▸ **About this task**:
Exact copies of the lines below, from the one with "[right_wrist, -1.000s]" up to and including the one with "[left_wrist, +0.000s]", are what this calls for; leave out pictures.

*** Begin section ***

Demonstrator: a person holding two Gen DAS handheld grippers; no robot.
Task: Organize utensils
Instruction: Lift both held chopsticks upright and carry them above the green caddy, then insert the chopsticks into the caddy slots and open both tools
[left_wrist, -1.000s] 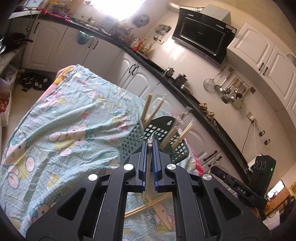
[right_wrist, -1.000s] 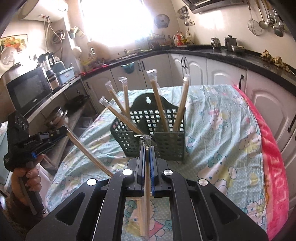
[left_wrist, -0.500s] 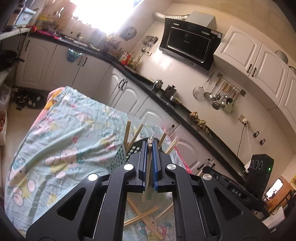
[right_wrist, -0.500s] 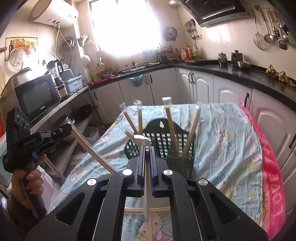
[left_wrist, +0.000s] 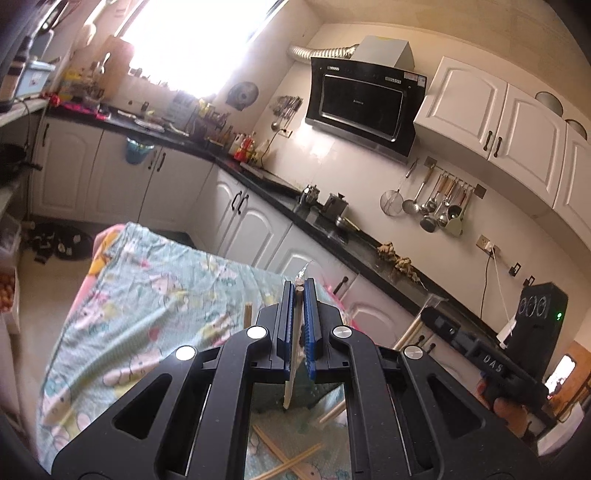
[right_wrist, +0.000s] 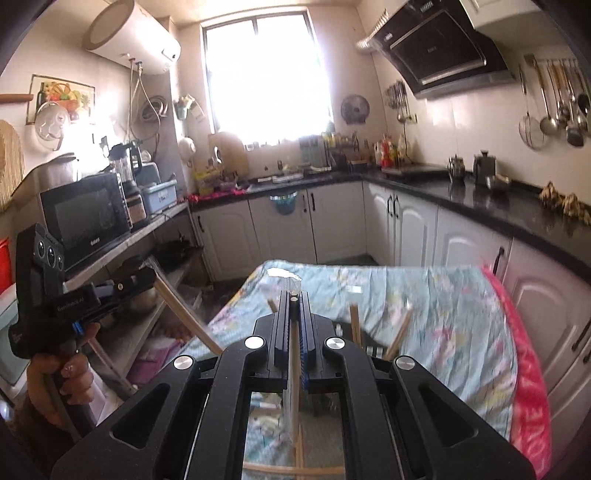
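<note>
My left gripper (left_wrist: 298, 286) is shut on a pair of wrapped wooden chopsticks (left_wrist: 293, 354), held upright above the table. My right gripper (right_wrist: 294, 295) is shut on another wrapped chopstick pair (right_wrist: 293, 376). The green utensil basket (right_wrist: 371, 350) is mostly hidden behind the right gripper; several chopsticks (right_wrist: 354, 323) stand in it. Loose chopsticks (left_wrist: 295, 458) lie on the patterned tablecloth (left_wrist: 147, 295) below the left gripper. The left gripper also shows in the right wrist view (right_wrist: 142, 275), holding its chopsticks at a slant.
The table has a light blue cartoon cloth (right_wrist: 443, 302) with a pink edge (right_wrist: 528, 373). White cabinets and a black counter (right_wrist: 480, 210) run around it. A microwave (right_wrist: 88, 218) sits on a shelf at the left.
Both grippers have risen and tilted up with their chopsticks. The basket has dropped low in both views and is now mostly hidden behind the grippers.
</note>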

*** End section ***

▸ **The answer**:
[right_wrist, -1.000s] 
[left_wrist, -0.500s] 
[right_wrist, -0.500s] 
[left_wrist, +0.000s] 

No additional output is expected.